# Programacion de Micros (PICs)



## ociruam (Jun 21, 2006)

Hola atodos: estoy tratando de aprender a programar micros en especial los PICs 16f84 no se como empezar, 
1: Algun Manual sobre Hexadecimales o cualquier información
2: Algun Manual sobre Binarios o cualquier información
3: Algun Manual sobre Compilaciones o cualquier información
4: Algun Manual sobre crear rutinas o cualquier información
5: Como diseñar el programador algun esquema para el mismo
6: donde podria conseguir el sofwer para este tipo de Circuitos (Programador)

Como veran esto es desde el principo y abusando algo sobre _(BASIC)

Agradesco su apoyo y cooperacion asi como su tiempo y tolerancia, ya que nesecito elaborar un electronivel para bomba de agua que controle la (Sisterna y Tanque).

SALUDOS a todos GACIAS........Gracias........gracias.


----------



## EinSoldiatGott (Jun 21, 2006)

Hola, pues tiene bastante que leer , lo bueno es que esta intentandolo tiene conocimientos previos de electrónica? a que nivel?

Yo le podría responder varias de sus preguntas pero sería una respuesta sencilla y me parece mejor darle un link donde han dedica el tiempo suficiente a hacerlo más explicito y entendible.



			
				ociruam dijo:
			
		

> 1: Algun Manual sobre Hexadecimales o cualquier información
> http://es.wikipedia.org/wiki/Hexadecimal
> 
> 2: Algun Manual sobre Binarios o cualquier información
> ...


----------



## ociruam (Jun 21, 2006)

Saludos y nuevamente gracias por sus aportes he mirado algo sobre Hex del link proporcionado me parece bueno existira algo mas robusto....?
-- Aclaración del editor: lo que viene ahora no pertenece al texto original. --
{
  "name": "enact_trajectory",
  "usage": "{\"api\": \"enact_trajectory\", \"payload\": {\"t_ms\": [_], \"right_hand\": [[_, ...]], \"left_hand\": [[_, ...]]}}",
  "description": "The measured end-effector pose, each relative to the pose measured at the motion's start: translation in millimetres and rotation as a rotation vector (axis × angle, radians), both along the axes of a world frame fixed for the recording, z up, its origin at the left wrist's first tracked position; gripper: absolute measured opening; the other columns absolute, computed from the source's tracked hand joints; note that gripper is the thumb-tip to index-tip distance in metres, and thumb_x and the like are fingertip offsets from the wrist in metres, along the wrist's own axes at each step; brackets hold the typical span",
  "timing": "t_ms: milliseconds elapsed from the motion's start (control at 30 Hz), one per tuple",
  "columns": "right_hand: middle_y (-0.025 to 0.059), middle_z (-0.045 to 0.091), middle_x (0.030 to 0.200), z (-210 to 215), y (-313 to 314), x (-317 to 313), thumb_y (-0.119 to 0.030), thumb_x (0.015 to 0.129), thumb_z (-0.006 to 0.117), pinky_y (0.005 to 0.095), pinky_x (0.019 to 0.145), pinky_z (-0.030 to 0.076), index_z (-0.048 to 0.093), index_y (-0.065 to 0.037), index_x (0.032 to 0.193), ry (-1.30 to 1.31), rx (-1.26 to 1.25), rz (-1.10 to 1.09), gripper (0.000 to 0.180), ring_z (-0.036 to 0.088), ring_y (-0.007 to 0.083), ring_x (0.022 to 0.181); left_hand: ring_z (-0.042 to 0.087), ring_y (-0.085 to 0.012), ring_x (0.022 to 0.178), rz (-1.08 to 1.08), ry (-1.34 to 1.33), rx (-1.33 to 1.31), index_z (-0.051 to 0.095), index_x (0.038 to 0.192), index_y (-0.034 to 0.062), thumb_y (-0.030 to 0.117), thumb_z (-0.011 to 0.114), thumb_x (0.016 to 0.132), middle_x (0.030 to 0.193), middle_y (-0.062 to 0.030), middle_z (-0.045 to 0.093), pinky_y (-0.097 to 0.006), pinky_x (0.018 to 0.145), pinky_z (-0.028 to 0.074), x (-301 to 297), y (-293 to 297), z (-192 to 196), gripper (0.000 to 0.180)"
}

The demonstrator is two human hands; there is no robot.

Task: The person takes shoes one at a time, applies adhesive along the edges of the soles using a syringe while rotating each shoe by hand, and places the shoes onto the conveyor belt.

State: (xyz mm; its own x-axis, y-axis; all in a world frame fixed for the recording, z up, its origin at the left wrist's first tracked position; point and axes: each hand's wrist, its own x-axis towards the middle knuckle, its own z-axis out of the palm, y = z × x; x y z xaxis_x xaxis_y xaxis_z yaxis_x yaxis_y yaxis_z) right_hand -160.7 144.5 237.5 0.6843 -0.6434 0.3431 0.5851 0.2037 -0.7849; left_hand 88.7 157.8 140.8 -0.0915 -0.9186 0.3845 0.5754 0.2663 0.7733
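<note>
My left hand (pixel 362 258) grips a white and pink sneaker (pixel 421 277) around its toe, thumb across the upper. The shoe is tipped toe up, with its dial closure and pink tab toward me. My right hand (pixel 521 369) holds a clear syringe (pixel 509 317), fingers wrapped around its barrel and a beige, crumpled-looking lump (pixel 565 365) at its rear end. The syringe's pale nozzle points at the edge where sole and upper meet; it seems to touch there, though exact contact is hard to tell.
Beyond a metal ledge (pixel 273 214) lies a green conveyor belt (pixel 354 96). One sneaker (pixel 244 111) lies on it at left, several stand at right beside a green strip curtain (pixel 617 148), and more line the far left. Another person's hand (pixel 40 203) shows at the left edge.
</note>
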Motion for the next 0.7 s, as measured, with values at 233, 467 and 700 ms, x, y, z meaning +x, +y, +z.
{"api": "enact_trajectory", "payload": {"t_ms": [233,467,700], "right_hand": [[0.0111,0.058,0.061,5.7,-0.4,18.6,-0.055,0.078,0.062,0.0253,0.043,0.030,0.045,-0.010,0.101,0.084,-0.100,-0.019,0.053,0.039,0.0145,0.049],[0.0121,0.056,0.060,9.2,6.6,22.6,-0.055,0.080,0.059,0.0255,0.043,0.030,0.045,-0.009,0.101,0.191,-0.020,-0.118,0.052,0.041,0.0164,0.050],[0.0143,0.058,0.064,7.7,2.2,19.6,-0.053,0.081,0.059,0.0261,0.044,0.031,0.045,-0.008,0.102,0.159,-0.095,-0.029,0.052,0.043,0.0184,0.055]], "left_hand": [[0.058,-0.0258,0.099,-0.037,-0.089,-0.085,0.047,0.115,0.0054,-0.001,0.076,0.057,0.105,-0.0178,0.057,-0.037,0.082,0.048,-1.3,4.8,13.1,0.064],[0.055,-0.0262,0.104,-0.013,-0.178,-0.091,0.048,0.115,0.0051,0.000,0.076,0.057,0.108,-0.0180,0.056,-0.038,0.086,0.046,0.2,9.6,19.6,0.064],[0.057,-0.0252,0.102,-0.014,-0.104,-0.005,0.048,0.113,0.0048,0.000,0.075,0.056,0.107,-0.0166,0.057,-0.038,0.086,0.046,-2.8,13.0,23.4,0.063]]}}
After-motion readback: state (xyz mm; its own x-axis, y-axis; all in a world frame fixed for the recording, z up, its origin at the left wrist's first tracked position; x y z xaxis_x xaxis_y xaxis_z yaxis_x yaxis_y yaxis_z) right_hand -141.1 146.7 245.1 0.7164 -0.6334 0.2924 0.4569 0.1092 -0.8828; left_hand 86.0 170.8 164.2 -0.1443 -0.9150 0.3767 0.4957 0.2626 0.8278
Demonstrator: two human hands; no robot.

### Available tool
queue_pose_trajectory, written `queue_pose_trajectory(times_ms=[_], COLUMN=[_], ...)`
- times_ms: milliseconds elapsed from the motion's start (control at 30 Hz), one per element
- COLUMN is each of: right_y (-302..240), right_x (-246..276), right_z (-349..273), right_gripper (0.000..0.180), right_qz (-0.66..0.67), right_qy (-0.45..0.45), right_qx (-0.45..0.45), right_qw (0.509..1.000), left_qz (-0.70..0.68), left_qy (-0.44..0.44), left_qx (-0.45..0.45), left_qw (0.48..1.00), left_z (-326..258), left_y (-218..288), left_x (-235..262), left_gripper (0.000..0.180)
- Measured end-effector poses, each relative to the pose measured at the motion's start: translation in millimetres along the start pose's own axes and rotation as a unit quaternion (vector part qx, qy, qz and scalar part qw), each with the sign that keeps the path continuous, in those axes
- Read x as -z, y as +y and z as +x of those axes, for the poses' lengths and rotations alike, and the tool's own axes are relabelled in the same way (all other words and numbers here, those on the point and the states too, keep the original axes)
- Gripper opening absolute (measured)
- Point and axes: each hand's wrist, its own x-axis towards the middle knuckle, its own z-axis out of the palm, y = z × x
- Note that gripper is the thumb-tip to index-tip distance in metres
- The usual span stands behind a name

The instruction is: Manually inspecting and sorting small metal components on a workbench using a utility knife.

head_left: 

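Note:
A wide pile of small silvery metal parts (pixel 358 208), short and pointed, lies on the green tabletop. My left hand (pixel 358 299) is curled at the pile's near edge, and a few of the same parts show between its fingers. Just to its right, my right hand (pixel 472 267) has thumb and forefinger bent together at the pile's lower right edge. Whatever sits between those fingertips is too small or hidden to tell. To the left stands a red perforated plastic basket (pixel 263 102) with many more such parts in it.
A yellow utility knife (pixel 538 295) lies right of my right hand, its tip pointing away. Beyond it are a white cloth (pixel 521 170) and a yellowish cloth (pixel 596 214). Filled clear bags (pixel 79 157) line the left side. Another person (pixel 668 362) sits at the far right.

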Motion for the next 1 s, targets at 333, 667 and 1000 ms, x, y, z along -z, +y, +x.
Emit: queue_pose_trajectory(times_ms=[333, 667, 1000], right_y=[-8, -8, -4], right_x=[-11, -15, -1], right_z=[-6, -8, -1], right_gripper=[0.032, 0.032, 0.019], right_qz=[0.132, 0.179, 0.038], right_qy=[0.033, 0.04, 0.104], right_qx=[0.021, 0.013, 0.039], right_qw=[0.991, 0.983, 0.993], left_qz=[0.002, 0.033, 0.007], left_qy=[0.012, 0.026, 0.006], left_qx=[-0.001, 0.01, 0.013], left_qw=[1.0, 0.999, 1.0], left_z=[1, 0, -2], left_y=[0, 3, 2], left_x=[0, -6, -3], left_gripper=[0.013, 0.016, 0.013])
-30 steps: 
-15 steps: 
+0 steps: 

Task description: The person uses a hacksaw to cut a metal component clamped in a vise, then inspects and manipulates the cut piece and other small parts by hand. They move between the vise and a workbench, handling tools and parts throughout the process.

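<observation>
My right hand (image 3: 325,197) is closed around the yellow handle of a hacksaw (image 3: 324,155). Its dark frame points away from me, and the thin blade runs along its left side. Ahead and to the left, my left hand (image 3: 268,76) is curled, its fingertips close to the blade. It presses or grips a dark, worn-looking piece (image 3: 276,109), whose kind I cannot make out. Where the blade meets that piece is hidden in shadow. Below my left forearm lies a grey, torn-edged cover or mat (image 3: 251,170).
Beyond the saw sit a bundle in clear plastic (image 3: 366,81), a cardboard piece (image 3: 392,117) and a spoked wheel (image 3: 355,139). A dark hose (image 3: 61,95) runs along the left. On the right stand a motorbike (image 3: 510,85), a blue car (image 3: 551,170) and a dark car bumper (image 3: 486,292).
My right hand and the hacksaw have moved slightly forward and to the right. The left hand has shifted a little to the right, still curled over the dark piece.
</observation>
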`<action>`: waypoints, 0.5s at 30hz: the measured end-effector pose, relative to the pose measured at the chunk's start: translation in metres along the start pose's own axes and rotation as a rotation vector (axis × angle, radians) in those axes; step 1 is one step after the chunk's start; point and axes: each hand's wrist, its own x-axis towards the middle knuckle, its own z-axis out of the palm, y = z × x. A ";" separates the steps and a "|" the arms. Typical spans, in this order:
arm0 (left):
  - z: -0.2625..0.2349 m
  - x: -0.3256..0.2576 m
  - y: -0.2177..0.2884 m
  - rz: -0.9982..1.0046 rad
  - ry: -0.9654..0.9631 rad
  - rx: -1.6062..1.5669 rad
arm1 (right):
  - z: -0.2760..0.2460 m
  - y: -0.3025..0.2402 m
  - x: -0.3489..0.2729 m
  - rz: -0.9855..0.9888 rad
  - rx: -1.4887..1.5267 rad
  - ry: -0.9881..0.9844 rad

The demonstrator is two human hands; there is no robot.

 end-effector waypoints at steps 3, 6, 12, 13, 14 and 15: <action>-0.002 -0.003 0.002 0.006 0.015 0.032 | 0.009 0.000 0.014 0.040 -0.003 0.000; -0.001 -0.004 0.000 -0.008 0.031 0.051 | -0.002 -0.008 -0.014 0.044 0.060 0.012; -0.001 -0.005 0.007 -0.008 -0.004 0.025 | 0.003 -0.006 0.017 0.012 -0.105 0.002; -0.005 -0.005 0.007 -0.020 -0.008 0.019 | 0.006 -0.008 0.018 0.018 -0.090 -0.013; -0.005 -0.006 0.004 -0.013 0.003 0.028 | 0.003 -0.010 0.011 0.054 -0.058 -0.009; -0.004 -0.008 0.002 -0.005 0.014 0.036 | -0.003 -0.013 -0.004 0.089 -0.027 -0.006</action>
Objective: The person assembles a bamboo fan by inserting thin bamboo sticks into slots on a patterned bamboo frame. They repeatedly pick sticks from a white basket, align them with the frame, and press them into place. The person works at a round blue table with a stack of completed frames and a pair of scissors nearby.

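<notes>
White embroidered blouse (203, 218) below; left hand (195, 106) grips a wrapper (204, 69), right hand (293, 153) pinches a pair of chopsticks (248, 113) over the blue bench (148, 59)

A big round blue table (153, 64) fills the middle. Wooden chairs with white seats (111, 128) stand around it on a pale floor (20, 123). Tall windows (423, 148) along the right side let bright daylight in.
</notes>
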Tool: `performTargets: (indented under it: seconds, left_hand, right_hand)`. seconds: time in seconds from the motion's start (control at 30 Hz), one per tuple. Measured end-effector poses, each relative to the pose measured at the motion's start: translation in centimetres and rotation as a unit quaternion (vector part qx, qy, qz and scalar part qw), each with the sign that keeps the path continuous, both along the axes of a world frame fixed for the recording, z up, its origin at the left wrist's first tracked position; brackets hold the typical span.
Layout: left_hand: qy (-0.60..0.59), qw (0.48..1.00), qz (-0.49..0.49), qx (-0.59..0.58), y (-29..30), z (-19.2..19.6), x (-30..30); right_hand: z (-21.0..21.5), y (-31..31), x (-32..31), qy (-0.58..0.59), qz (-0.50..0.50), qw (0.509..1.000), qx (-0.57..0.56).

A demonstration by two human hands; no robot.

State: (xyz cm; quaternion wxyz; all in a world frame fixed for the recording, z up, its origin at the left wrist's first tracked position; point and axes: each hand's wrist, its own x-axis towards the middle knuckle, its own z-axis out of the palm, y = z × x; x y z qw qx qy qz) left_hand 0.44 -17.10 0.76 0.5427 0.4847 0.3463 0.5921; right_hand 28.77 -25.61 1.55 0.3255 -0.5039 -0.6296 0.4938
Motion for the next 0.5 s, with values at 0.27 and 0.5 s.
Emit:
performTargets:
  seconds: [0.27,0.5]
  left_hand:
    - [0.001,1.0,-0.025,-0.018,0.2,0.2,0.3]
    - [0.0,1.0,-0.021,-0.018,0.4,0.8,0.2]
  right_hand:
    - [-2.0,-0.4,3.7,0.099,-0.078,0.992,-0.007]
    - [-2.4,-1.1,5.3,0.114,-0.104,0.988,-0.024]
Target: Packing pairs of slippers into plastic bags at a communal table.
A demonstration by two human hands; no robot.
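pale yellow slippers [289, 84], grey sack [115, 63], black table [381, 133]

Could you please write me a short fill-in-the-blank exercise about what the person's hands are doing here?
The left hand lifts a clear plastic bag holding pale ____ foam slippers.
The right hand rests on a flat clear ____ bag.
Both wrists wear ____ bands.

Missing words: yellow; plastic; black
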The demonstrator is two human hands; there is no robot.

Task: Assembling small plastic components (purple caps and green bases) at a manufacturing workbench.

Yo tengo conocimientos basicos de electronica y alguan ves realice algunos pequeños protos sin complejidad alguna he inclusos no requirieron Circuitos Impreso. y ya hace tiempo de esto, pero lo deje y tome el camino de la computacion ( Software, Hardware, Redes, etc)
pero hace un par de dias se me presento un Test de Electronica que me ha desvalanceado y he desidico retomarlo y complementarlo con la Computacion y la Programacion, por eso es que os molesto y sí megustaria tener manuales o Tutos so bre los temas ya que lo mio a sido mas Practico que terico.


----------



## EinSoldiatGott (Jun 21, 2006)

ociruam dijo:
			
		

> Saludos y nuevamente gracias por sus aportes he mirado algo sobre Hex del link proporcionado me parece bueno existira algo mas robusto....?
> 
> Yo tengo conocimientos basicos de electronica y alguan ves realice algunos pequeños protos sin complejidad alguna he inclusos no requirieron Circuitos Impreso. y ya hace tiempo de esto, pero lo deje y tome el camino de la computacion ( Software, Hardware, Redes, etc)
> pero hace un par de dias se me presento un Test de Electronica que me ha desvalanceado y he desidico retomarlo y complementarlo con la Computacion y la Programacion, por eso es que os molesto y sí megustaria tener manuales o Tutos so bre los temas ya que lo mio a sido mas Practico que terico.



Hola si ya entendió eso que le puse del hexa ya lo ha entendido todo, las diferentes numeraciones no son más que el resultadode elevar un número a diferentes bases, en el hexa es con base 16. Eso es todo ahí deben explicar como pasar de hexa a decimal y viceversa.

Solo como un tip la claculadora de windows puede convertir entre varios sistemas BIN, HEX, DEC, OCT.

Saludos


----------